4. The aorta segmentation method according to claim 1, characterized in that: In the above-mentioned S3, the first set distance is extended to the left and to the right respectively to form the aorta distribution area.
5. The aorta segmentation method according to claim 4, characterized in that: In S3, the process of determining the first set distance is to obtain a pre-set extension ratio, and use the product of the extension ratio and the width of the current plain scan CT image as the first set distance.
6. The aorta segmentation method according to claim 5, characterized in that: In the above-mentioned S3, the stretching ratio is set to 15%.
7. The aorta segmentation method according to claim 1, characterized in that: In S4, the specific process of the enhancement processing is to convert the image data of the aorta distribution area from the spatial domain to the frequency domain through a two-dimensional fast Fourier transform to obtain spectral components, use a Butterworth high-pass filter to high-pass filter the spectral components, convert the high-frequency image data from the frequency domain to the spatial domain through a two-dimensional inverse fast Fourier transform, perform edge detection on the image data of the aorta distribution area based on the Canny operator, perform grayscale adjustment based on the result of edge detection, and perform histogram equalization on the image data after the grayscale adjustment.
8. The aorta segmentation method according to claim 7, characterized in that: In S4, the specific process of grayscale adjustment based on the edge detection result is to increase the grayscale of the edge area by 10% and reduce the grayscale of the non-edge area by 10% to enhance the contrast.

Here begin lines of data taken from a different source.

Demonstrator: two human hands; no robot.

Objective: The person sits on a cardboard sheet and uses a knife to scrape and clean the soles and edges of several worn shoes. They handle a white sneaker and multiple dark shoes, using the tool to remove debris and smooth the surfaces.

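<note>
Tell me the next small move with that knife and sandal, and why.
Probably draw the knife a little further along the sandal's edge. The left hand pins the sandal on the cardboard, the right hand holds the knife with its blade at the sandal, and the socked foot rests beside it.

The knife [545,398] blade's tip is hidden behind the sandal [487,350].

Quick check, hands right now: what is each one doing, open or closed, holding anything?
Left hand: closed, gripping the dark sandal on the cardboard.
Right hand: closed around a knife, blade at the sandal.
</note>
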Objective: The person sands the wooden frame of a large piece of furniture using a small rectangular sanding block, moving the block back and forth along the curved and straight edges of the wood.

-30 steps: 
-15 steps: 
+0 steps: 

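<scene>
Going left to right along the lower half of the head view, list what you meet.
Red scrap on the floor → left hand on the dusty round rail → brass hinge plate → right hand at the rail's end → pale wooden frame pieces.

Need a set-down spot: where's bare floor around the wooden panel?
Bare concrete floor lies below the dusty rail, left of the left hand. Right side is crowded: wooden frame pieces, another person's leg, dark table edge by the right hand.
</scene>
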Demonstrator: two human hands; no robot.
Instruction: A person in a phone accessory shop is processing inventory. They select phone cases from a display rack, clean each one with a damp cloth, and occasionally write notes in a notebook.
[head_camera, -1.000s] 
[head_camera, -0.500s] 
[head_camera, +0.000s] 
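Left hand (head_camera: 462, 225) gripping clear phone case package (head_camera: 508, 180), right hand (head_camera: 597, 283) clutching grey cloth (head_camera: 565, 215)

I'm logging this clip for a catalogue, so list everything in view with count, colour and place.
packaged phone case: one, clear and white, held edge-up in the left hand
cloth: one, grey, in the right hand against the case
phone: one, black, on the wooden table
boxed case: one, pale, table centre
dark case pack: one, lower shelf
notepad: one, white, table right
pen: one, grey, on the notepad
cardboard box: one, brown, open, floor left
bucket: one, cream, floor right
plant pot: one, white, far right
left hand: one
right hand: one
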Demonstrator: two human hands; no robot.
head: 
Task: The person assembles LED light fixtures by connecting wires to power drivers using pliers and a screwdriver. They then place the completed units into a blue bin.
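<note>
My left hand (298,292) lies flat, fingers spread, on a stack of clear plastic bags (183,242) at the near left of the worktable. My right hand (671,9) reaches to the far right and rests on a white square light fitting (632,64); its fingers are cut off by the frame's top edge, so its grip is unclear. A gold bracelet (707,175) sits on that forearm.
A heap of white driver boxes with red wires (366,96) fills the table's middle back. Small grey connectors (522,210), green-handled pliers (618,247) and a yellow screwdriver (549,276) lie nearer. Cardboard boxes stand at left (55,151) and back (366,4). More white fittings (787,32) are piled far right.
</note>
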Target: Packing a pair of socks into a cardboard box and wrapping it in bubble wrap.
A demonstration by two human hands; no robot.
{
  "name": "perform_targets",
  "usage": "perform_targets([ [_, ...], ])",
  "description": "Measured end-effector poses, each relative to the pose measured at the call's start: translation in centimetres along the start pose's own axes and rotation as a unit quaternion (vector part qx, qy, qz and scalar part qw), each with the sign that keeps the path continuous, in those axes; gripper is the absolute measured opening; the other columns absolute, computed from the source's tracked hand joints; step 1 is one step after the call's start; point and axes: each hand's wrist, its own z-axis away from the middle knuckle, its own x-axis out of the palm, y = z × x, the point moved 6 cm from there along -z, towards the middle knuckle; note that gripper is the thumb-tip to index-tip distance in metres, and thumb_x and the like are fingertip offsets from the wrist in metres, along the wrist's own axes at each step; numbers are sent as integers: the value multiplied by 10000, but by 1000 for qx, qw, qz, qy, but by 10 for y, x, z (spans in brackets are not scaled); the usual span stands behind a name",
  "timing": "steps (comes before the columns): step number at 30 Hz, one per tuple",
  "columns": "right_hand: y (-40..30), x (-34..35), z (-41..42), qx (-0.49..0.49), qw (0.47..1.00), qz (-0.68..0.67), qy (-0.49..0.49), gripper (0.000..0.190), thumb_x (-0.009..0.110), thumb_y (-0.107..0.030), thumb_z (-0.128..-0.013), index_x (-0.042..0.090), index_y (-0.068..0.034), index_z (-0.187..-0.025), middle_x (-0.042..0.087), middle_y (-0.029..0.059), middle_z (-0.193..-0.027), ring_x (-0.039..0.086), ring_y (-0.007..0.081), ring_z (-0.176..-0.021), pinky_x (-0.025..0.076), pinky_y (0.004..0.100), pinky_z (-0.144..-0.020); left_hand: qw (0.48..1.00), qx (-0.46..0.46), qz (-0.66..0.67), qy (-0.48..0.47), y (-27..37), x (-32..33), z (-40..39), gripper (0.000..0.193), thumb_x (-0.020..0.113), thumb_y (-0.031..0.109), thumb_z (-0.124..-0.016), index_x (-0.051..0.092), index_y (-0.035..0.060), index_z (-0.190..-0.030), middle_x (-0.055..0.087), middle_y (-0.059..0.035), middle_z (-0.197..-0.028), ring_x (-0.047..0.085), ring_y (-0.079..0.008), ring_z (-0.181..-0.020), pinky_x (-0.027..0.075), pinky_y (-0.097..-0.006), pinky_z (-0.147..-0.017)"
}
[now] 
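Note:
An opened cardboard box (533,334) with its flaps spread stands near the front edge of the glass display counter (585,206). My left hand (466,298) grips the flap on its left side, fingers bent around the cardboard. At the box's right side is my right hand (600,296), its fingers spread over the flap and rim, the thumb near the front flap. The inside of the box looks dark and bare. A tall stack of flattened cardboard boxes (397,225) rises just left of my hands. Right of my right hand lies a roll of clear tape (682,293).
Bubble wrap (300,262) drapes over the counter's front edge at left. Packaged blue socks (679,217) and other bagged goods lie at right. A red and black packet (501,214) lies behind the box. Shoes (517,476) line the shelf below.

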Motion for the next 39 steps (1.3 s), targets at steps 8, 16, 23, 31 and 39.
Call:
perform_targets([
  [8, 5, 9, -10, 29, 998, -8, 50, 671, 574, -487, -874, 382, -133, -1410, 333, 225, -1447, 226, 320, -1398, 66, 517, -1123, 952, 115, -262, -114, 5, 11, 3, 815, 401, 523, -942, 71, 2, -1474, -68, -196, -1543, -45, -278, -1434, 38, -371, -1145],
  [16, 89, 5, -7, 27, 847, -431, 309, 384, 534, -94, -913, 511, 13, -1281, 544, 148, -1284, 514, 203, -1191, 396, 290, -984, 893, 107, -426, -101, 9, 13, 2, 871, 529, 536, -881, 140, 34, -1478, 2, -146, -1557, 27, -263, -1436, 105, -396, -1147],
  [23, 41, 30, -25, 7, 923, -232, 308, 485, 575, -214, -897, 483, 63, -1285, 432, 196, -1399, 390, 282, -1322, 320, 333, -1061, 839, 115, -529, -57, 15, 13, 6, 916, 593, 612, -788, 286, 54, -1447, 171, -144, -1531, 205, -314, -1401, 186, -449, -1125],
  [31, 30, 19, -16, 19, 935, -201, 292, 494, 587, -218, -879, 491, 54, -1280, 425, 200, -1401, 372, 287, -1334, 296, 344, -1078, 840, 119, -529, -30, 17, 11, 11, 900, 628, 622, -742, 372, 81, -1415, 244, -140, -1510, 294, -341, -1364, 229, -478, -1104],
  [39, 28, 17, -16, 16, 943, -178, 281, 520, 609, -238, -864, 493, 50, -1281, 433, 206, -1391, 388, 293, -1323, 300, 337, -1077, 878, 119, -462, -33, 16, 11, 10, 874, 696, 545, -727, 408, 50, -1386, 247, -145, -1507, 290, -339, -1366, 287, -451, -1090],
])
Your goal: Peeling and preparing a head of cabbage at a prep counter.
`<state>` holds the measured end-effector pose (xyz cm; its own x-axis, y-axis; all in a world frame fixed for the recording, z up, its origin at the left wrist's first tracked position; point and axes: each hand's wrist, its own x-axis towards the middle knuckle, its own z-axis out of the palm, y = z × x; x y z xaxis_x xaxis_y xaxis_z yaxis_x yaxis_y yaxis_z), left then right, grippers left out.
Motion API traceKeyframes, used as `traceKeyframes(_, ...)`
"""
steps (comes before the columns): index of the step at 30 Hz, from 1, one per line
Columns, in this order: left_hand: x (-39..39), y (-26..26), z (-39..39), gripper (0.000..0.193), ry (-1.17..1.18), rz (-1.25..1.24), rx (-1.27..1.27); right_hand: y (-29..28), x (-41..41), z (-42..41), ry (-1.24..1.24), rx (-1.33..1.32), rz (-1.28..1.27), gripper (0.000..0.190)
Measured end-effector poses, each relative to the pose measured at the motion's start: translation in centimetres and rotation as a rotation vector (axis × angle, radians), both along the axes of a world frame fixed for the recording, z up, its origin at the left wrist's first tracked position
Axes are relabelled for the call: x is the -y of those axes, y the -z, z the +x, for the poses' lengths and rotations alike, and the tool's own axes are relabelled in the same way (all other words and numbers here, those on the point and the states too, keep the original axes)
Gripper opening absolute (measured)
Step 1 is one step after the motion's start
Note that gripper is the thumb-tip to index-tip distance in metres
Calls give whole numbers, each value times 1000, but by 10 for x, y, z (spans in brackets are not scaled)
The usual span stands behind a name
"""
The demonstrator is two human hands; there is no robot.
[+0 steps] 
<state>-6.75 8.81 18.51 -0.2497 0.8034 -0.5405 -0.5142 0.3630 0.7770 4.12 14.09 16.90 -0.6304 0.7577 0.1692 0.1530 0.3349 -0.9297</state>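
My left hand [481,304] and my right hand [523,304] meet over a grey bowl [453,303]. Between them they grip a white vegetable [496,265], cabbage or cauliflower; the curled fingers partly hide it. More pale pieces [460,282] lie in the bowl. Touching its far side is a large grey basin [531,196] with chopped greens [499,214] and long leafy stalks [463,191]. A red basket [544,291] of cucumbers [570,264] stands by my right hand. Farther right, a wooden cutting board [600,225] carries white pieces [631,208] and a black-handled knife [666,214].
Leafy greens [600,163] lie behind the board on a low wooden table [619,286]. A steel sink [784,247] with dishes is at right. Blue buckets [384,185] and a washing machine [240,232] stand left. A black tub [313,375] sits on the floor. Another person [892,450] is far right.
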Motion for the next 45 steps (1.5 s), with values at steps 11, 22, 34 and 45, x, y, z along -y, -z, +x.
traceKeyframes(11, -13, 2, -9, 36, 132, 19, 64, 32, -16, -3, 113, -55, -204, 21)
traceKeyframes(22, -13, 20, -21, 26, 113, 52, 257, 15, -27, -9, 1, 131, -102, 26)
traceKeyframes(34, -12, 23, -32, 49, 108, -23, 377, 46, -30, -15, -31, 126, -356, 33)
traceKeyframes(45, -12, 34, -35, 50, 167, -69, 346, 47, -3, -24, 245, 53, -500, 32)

9. The aorta segmentation method according to claim 1, characterized in that: In S5, the specific process of joint segmentation is as follows: S51, copying the image information of the aorta distribution area to obtain first image information and second image information; S52, performing aorta segmentation using a TransUNet model on the first image information to obtain first segmentation data; S53, performing aorta segmentation using the TransFuse model on the second image information to obtain second segmentation data; S54 , registering the first segmented data and the second segmented data, taking the overlapping parts as the final segmented data, and matching the final segmented data to the original image information of the aorta distribution area.
10. An aorta segmentation device based on plain scan CT images, characterized in that The aorta segmentation device includes a processor, a memory and a communication module. The communication module is used to receive plain scan CT image data. The memory stores processor executable instructions. The processor can implement the aorta segmentation method as described in any one of claims 1-9 by executing the instructions.